[INSTRUCTIONS TO FOLLOW] Return the data below exactly, but only from the line containing "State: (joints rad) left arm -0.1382" through the line containing "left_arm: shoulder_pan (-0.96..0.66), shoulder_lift", with both of those lines included.

(Source data)
-- Opening Marker --

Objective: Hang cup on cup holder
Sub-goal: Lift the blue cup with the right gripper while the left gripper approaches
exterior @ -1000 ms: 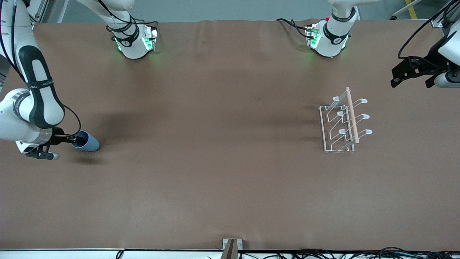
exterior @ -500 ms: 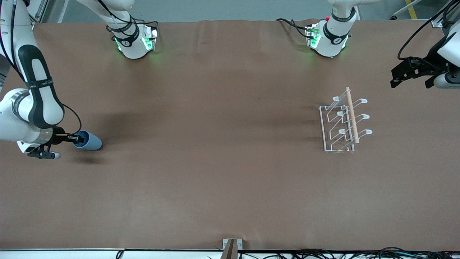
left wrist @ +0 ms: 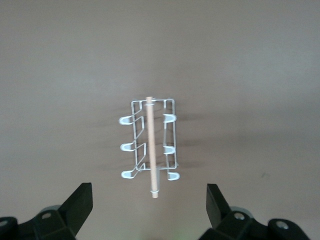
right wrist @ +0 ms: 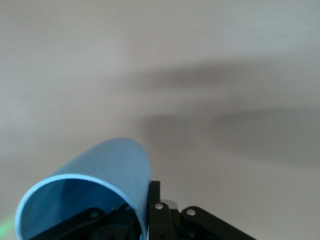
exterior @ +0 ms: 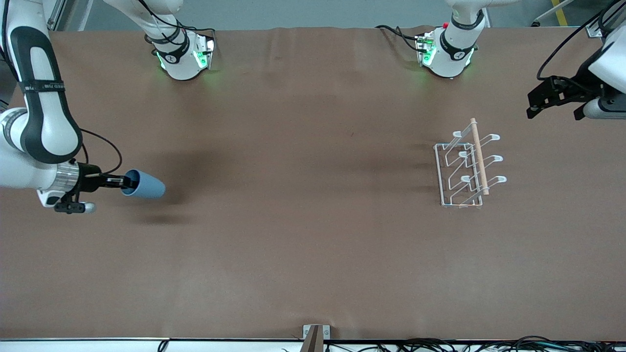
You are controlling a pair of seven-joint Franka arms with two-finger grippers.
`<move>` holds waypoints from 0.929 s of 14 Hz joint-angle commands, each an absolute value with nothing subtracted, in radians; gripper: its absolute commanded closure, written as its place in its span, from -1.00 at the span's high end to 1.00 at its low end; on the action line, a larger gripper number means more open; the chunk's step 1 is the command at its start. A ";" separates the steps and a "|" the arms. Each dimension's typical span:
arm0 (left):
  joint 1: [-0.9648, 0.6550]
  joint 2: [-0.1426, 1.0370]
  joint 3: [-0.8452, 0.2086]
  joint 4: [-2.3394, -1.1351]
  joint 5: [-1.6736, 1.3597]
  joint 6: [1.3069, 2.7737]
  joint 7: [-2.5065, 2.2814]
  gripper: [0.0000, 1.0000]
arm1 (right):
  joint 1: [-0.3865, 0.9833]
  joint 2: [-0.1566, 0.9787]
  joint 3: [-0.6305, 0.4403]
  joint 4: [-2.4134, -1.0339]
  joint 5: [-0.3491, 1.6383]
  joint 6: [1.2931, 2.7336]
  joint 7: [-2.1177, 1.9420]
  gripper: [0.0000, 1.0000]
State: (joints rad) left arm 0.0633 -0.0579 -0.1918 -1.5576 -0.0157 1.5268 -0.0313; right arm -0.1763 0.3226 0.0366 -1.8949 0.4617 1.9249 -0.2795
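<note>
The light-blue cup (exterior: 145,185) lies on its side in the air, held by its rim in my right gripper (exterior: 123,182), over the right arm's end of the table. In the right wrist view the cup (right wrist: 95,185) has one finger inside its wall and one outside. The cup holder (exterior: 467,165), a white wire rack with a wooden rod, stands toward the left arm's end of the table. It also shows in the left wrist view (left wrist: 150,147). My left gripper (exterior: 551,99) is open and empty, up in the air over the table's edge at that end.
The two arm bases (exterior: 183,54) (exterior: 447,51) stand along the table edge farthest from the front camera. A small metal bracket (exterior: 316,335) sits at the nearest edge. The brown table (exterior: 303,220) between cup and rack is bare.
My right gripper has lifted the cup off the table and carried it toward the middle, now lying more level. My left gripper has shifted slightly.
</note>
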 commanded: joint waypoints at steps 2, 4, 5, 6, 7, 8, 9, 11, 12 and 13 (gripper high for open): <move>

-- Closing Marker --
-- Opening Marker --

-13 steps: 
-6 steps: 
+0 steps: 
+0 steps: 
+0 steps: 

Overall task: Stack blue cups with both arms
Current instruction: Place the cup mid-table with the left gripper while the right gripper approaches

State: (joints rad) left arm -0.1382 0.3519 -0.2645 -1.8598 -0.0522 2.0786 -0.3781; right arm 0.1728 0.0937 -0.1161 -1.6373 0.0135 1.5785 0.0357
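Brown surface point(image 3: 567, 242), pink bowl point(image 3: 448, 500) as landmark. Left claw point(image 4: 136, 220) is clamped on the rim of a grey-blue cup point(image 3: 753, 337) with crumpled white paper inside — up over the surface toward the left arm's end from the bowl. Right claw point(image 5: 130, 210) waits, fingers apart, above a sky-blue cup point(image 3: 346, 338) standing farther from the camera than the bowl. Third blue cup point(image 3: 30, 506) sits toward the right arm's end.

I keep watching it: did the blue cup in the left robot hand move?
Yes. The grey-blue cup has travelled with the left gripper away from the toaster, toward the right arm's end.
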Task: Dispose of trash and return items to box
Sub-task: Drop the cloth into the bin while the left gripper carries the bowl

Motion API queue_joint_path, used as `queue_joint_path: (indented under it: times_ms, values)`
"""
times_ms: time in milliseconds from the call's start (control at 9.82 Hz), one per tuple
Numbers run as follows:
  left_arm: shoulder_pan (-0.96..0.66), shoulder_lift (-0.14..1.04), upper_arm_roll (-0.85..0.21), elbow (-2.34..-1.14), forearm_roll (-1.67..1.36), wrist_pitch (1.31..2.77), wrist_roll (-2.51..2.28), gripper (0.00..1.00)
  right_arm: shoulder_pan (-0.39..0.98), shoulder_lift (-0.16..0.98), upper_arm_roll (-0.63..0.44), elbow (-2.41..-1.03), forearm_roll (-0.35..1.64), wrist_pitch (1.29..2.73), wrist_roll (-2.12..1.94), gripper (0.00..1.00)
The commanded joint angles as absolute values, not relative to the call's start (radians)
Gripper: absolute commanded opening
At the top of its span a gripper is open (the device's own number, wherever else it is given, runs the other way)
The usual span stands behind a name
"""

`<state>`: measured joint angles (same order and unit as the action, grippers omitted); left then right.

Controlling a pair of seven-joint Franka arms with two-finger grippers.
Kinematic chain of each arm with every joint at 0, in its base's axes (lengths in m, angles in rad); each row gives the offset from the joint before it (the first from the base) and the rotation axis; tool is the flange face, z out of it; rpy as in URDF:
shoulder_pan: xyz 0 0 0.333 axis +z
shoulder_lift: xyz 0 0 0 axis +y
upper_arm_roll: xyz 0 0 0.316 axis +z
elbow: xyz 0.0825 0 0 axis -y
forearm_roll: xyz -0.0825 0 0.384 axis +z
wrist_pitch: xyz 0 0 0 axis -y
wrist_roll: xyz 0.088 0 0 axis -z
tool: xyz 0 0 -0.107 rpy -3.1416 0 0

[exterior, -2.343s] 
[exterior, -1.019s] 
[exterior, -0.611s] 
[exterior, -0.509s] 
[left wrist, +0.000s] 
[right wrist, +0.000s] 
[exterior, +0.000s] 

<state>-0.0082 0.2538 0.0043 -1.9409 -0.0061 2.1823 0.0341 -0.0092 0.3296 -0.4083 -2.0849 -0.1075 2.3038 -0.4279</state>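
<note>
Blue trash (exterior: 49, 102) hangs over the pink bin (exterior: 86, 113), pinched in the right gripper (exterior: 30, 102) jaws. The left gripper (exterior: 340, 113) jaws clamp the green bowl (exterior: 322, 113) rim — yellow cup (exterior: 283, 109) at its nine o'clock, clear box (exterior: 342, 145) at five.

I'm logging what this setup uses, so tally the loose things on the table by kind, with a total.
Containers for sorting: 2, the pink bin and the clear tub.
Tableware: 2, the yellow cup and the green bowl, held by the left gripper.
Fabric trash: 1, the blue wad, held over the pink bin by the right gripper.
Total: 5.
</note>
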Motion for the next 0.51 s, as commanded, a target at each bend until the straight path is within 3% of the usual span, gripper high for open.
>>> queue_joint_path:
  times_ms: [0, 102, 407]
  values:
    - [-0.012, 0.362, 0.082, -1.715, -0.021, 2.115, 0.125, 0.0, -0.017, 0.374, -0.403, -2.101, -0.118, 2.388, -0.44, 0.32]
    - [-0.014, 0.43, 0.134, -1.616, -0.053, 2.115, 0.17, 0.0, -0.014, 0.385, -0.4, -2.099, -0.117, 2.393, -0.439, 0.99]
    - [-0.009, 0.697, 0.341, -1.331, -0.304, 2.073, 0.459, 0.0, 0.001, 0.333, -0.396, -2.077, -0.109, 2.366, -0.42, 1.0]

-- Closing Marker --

[WRITTEN SOLUTION]
State: (joints rad) left arm -0.1382 0.3519 -0.2645 -1.8598 -0.0522 2.0786 -0.3781; right arm 0.1728 0.0937 -0.1161 -1.6373 0.0135 1.5785 0.0357
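Brown surface point(image 3: 567, 242), pink bowl point(image 3: 448, 500) as landmark. Left claw point(image 4: 136, 220) is clamped on the rim of a grey-blue cup point(image 3: 753, 337) with crumpled white paper inside — up over the surface toward the left arm's end from the bowl. Right claw point(image 5: 130, 210) waits, fingers apart, above a sky-blue cup point(image 3: 346, 338) standing farther from the camera than the bowl. Third blue cup point(image 3: 30, 506) sits toward the right arm's end.

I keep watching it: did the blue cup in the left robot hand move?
Yes. The grey-blue cup has travelled with the left gripper away from the toaster, toward the right arm's end.
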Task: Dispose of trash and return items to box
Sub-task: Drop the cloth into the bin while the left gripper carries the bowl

Motion API queue_joint_path, used as `queue_joint_path: (indented under it: times_ms, values)`
"""
times_ms: time in milliseconds from the call's start (control at 9.82 Hz), one per tuple
Numbers run as follows:
  left_arm: shoulder_pan (-0.96..0.66), shoulder_lift (-0.14..1.04), upper_arm_roll (-0.85..0.21), elbow (-2.34..-1.14), forearm_roll (-1.67..1.36), wrist_pitch (1.31..2.77), wrist_roll (-2.51..2.28), gripper (0.00..1.00)

No more output is required for this exercise.